Take it away, Tucker Carlson’s Online Void Where Human Thought Goes to Die:

A source close to the politically active daughter of Vice President Dick Cheney tells The Daily Caller that she is still seriously considering running.

Terrific. If there is one thing the Senate lacks, it is a retrograde Tea Party asshole who has called Obama “the most radical president ever” and spent the early days of his administration concern-trolling the president’s refusal “to stand up for America” and also for abandoning Czechoslovakia, which actually ceased to exist in 1992.

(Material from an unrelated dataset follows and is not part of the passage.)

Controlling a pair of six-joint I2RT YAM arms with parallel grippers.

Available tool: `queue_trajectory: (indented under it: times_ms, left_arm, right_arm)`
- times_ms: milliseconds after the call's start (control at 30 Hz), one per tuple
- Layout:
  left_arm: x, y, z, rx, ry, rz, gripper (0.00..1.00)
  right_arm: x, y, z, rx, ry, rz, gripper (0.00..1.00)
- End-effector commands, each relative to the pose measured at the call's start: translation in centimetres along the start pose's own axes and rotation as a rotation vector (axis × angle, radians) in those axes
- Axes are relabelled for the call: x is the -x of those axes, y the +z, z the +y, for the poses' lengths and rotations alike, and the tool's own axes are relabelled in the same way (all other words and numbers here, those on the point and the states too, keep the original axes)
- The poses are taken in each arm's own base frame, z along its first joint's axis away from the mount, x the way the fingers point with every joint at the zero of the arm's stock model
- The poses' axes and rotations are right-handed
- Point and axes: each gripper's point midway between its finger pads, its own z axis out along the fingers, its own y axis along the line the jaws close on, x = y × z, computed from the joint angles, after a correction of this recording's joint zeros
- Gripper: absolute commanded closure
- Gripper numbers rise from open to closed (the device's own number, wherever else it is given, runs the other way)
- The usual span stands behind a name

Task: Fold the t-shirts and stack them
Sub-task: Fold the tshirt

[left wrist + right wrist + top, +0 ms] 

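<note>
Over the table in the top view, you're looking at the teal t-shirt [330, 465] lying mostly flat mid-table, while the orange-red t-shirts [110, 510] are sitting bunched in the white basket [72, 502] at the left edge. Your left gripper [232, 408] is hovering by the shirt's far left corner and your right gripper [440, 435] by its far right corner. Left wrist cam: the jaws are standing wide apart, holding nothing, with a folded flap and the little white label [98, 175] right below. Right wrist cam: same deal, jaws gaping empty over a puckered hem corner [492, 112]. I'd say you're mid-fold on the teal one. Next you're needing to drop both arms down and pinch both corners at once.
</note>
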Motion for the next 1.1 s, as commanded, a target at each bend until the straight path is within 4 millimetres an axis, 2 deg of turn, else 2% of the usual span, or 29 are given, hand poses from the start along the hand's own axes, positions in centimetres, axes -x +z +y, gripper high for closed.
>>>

There might be one drawback in Liz’s plan, and that is the current Republican Senator Mike Enzi, who says he is running again in 2014. Enzi is relatively popular in Wyoming. He won his last election with over three-quarters of the vote, and he consistently votes the conservative hard line. Would that be enough to overcome the daughter of the Dark Lord himself? Will Enzi visit the home of Cheney Sr. for a little chat and leave hours later weeping and speaking gibberish and crossing himself, followed by his office sending out a press release announcing his retirement to a sanitarium in Grand Forks? Or will Liz sit this one out, biding her time, knowing that thanks to the deal her family has made with Cthulu and the Old Ones, she is now Eternal, the Destroyer of Worlds, and has centuries to bring about her evil plans?

Should be a fun 2014 election cycle!

[Daily Caller]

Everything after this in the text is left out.